# Eric Christenson



## Eric Muehlbauer (Apr 9, 2011)

According to what I have read on a few other orchid forums, it appears that Eric Christenson has passed away.


----------



## Hien (Apr 9, 2011)

Strange. 
I thought he is still a very young person.


----------



## SlipperFan (Apr 9, 2011)

I learned that today, also. Very sad -- he was only 57. His death brings a great loss to the orchid community. I always found him to be helpful and very generous. He had so much knowledge - he had a photographic memory, could read a book and tell you what was on any page. All that knowledge and expertise, gone forever. Very sad, indeed.


----------



## Rick (Apr 9, 2011)

A friend of mine (about my age) who just moved from Conn. to TN went to school with him. She will be sad to here this news.

Since I'm pushing 53, its not surprising he was 57.


----------



## SlipperKing (Apr 9, 2011)

Dang that is disturbing to hear. 57 is way to young. I hope the best for his family and friends.


----------



## Ernie (Apr 9, 2011)

Yes, Ron McHatton announced it today at judging. His contributions to orchidology are innumerable!


----------



## NYEric (Apr 10, 2011)

Wow! 
Our condolences to the family and friends!


----------



## bigleaf (Apr 10, 2011)

It's sad. I met him again just last September. He had a great memory. He asked me about my Phalaenopsis violacea var. mentawai which he saw at my greenhouse 10-12 years ago. He will be missed.


----------



## Wendy (Apr 10, 2011)

I am shocked to hear this. His knowledge will truly be missed.


----------



## Shiva (Apr 10, 2011)

Is he the Eric Christenson who wrote: Phalaenopsis: A Monograph?


----------



## cnycharles (Apr 10, 2011)

yes, that was one of his books ......very sad


----------



## Shiva (Apr 10, 2011)

Then it is indeed a great loss. We don't get to meet many of these great orchid personnalities here in Quebec. Too bad.


----------



## Marc (Apr 10, 2011)

57 is far to young for someone to pass away.


----------



## Ernie (Apr 10, 2011)

Shiva said:


> Then it is indeed a great loss. We don't get to meet many of these great orchid personnalities here in Quebec. Too bad.
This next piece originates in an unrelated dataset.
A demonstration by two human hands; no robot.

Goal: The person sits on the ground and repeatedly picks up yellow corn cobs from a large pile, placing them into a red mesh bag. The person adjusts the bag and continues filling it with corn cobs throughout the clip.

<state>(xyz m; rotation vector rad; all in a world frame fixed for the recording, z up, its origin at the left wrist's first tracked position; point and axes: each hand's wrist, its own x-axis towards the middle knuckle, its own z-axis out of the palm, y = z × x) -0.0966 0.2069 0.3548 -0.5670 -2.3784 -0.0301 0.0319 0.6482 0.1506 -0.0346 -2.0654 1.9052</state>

Personality is certainly a good word for Eric! He was certainly memorable once you met him once.


----------



## Rob Zuiderwijk (Apr 10, 2011)

Sad news indeed.
A great loss for the orchid community.


----------



## Heather (Apr 10, 2011)

Very unfortunate.


----------



## tenman (Apr 10, 2011)

The loss of his great knowledge and keen intellect is a great loss to the orchid community and I personally will miss him. I very much enjoyed his company; he could be quite charming and witty. It is a shock.


----------



## mormodes (Apr 10, 2011)

Ernie said:


> Personality is certainly a good word for Eric! He was certainly memorable once you met him once.



He was a science fiction fan. Personally, I like crime fiction but for some reason we talked about Star Trek the first time I met him.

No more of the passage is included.